Bug 430158

Summary: SElinux policy breaks NFS + NIS configuration
Product: [Fedora] Fedora Reporter: Joshua Pedrick <joshuasemailaddress>
Component: selinux-policyAssignee: Daniel Walsh <dwalsh>
Status: CLOSED NOTABUG QA Contact: Fedora Extras Quality Assurance <extras-qa>
Severity: medium Docs Contact:
Priority: low    
Version: 8   
Target Milestone: ---   
Target Release: ---   
Hardware: All   
OS: Linux   
Whiteboard:
Fixed In Version: Doc Type: Bug Fix
Doc Text:
Story Points: ---
Clone Of: Environment:
Last Closed: 2008-02-26 22:45:12 UTC Type: ---
Regression: --- Mount Type: ---
Documentation: --- CRM:
Verified Versions: Category: ---
oVirt Team: --- RHEL 7.3 requirements from Atomic Host:
Cloudforms Team: --- Target Upstream Version:
Embargoed:

Description Joshua Pedrick 2008-01-24 21:19:02 UTC 
Description of problem:
I am using NFS to mount users home directories and NIS to authenticate users.
When logging in, many services related to NFS and NIS are blocked by SElinux. As
a result users are unable to login normally.

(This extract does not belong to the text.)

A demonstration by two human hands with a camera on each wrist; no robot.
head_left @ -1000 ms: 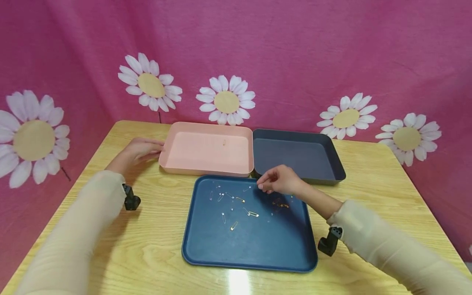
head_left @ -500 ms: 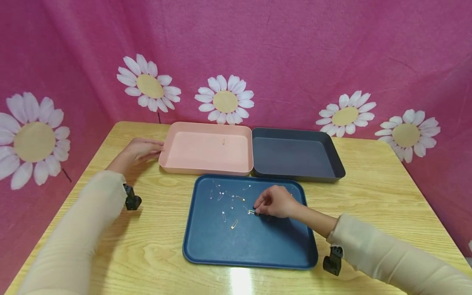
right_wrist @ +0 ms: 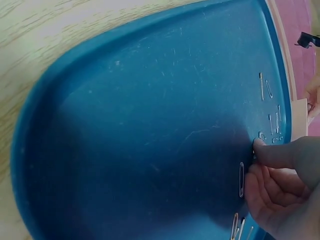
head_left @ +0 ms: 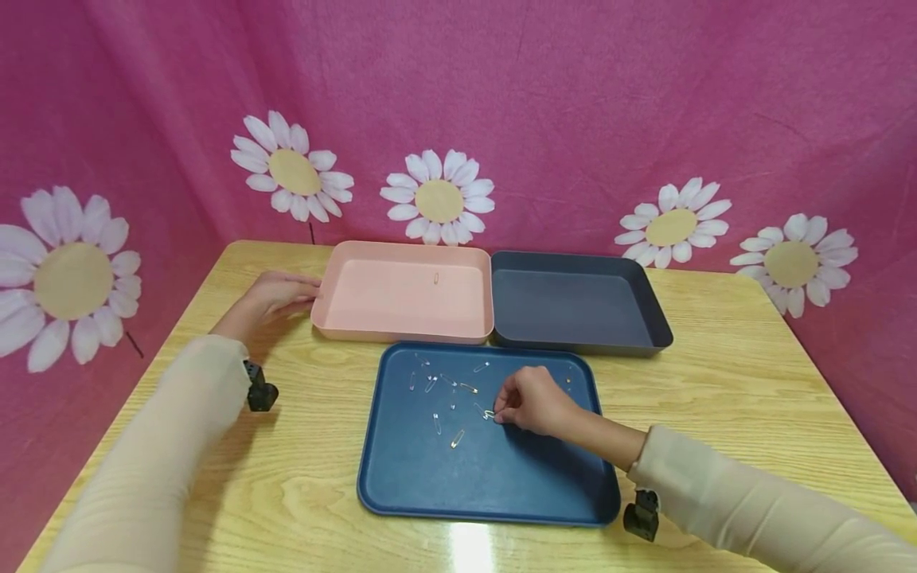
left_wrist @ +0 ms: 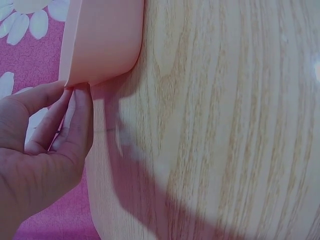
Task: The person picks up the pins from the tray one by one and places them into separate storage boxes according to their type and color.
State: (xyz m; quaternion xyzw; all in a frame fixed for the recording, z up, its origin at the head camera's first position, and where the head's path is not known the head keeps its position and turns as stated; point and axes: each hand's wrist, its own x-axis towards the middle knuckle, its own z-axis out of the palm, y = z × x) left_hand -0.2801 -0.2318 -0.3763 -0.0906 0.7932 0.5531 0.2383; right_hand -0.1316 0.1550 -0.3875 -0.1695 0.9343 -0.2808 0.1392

Version-Release number of selected component (if applicable):
Fedora 8, SE linux default policies.


How reproducible:
Users home directories should be on NFS mount, users should be authenticated by NFS.

Steps to Reproduce:
1. login as NIS authenticated user with NFS home directory.
2.
3.
  
Actual results:
Login reports home directory not available, but upon login user can view home
directory.

Expected results:
Normal login


Additional info:
This problem can be resolved by setting SElinux to permissive mode.
Comment 1 Daniel Walsh 2008-01-24 23:05:39 UTC 
Do you have the booleans use_nfs_home_dirs and allow_ypbind turned on?

getsebool use_nfs_home_dirs allow_ypbind
Turn them on.
setsebool -P use_nfs_home_dirs=1 allow_ypbind=1

If they were set or this does not fix the problem.  Please attach the audit.log.